What is being asked: Give again, word for word, only the lines of the material below from its first line through the one that holds "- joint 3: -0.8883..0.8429"; pictures stay out.
Start of Available data
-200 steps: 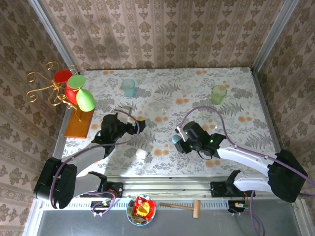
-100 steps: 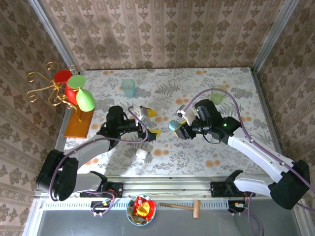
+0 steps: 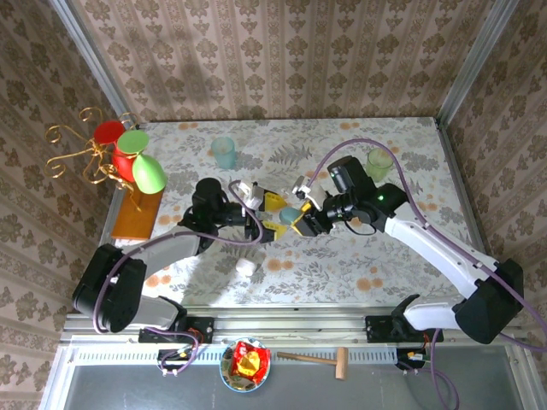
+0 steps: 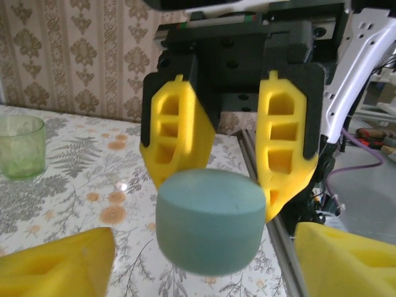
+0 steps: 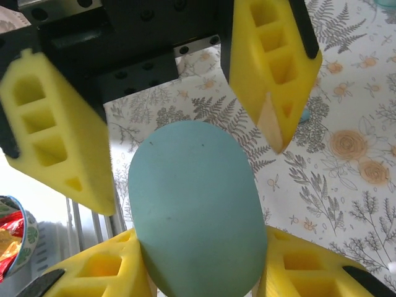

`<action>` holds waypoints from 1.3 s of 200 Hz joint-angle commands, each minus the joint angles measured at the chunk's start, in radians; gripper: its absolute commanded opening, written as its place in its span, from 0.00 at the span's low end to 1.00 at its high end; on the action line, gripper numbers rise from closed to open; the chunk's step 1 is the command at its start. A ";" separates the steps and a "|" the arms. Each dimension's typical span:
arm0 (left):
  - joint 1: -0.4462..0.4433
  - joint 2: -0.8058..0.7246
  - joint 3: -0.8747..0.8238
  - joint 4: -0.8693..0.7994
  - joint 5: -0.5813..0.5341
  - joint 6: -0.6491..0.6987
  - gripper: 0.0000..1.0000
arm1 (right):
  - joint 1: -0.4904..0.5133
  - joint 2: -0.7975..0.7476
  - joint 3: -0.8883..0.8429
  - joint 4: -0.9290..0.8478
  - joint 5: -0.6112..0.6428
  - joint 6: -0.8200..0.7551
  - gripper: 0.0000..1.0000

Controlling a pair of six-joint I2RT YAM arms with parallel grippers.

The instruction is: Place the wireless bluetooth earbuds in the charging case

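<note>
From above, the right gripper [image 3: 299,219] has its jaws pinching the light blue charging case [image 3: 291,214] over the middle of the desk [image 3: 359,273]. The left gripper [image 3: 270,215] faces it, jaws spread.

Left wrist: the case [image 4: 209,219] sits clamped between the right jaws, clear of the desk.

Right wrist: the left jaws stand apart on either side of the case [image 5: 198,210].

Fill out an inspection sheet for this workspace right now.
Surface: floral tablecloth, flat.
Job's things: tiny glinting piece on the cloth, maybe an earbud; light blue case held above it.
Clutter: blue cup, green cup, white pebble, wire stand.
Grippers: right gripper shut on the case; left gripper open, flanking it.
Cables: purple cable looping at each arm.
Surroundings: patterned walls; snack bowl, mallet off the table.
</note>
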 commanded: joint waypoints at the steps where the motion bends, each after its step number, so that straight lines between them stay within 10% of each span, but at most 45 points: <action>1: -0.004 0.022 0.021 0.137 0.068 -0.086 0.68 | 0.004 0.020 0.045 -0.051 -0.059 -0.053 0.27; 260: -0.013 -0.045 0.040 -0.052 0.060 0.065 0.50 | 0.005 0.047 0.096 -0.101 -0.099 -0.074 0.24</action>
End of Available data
Task output:
-200 steps: 
-100 steps: 
+0 steps: 
+0 steps: 
+0 steps: 

`<action>` holds waypoints from 1.3 s of 200 Hz joint-angle commands, each minus the joint angles measured at the chunk's start, in radians; gripper: its absolute commanded opening, written as its place in its span, from 0.00 at the span's low end to 1.00 at its high end; on the action line, gripper numbers rise from closed to open; the chunk's step 1 is the command at its start. A ";" separates the steps and a "|" the arms. Each dimension's typical span:
arm0 (left):
  - joint 1: -0.4462..0.4433
  - joint 2: -0.8058..0.7246
  - joint 3: -0.8747..0.8238
  - joint 4: -0.8693..0.7994
  - joint 5: -0.5813..0.5341
  - joint 6: -0.6491..0.6987
  - gripper: 0.0000..1.0000
arm1 (right):
  - joint 1: -0.4904..0.5133
  - joint 2: -0.7975..0.7476
  - joint 3: -0.8883..0.8429

No additional output will be given.